- [Aim of the exercise] Whenever the word "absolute" appears in a line of the data below, copy that line.

─── Data block

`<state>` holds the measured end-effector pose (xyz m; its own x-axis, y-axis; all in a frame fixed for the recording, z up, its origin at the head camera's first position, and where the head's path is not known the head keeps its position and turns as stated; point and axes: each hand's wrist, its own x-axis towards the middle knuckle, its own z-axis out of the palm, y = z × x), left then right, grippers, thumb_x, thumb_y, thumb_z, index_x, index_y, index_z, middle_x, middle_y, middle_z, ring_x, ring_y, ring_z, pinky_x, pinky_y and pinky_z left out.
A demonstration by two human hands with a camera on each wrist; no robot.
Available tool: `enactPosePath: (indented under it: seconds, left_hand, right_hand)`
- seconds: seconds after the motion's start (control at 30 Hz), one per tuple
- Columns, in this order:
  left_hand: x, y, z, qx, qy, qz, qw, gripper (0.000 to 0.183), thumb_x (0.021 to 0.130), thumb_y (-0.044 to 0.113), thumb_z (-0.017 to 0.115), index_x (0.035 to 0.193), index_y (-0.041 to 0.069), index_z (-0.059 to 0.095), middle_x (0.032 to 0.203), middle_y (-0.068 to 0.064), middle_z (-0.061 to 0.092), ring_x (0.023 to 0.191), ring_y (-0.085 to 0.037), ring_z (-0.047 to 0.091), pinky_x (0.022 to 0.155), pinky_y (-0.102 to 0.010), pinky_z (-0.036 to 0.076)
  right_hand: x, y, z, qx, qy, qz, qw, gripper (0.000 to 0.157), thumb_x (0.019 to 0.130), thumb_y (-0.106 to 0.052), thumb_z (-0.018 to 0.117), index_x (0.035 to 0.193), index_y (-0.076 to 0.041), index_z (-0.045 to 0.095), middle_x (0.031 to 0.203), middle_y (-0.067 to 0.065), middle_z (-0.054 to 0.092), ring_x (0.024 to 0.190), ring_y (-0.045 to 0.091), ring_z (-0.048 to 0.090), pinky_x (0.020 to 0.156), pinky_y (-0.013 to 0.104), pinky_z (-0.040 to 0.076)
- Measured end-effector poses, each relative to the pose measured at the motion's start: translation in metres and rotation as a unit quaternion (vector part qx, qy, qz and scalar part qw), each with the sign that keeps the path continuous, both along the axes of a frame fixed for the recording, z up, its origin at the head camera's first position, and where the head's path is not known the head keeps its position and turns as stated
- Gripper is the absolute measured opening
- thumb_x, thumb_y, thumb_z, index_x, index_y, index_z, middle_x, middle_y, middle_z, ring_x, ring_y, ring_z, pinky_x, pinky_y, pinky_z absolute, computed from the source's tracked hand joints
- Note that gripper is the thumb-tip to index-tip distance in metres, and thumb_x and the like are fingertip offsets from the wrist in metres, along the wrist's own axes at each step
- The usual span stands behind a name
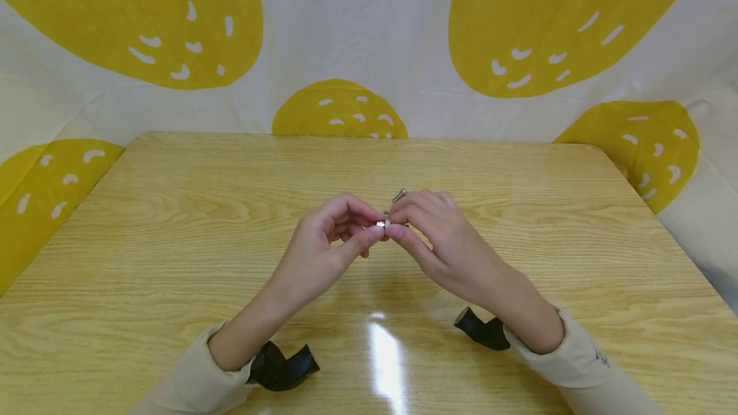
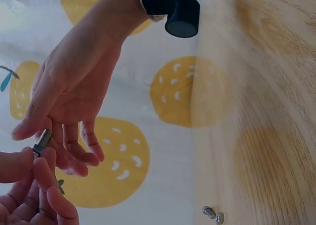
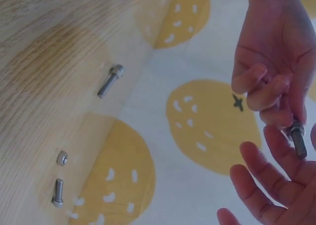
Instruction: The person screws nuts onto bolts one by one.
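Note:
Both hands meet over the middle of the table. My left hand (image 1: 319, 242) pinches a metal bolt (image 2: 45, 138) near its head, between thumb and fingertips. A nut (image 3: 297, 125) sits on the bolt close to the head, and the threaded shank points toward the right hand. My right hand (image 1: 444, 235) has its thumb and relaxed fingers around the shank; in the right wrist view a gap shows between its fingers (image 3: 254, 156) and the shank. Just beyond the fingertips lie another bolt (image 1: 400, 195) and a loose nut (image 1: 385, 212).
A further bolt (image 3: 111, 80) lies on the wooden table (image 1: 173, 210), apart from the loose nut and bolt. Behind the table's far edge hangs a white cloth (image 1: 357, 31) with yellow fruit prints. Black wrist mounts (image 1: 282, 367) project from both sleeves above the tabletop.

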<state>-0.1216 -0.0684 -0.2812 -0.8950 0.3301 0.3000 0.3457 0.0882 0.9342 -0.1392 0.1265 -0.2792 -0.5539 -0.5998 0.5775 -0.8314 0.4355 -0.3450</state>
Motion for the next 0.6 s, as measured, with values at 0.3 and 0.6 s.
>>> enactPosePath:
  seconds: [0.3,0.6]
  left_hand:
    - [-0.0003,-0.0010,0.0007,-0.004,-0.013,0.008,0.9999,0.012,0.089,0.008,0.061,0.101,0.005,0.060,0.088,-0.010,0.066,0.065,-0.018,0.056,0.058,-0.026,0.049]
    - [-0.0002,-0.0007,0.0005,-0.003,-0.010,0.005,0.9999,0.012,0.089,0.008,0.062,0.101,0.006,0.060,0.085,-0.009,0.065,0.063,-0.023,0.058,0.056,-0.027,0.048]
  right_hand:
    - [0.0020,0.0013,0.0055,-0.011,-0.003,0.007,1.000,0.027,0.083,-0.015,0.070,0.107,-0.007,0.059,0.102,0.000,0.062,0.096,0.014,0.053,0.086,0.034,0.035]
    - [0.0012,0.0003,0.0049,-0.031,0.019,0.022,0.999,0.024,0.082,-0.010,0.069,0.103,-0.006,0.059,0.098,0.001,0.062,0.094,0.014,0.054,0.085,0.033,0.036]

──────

- [The answer]
- Gripper is the absolute measured opening
- thumb_x, thumb_y, thumb_z, index_x, index_y, index_z, middle_x, middle_y, middle_z, ring_x, ring_y, ring_z, pinky_x, pinky_y, pinky_z absolute, computed from the source's tracked hand joints

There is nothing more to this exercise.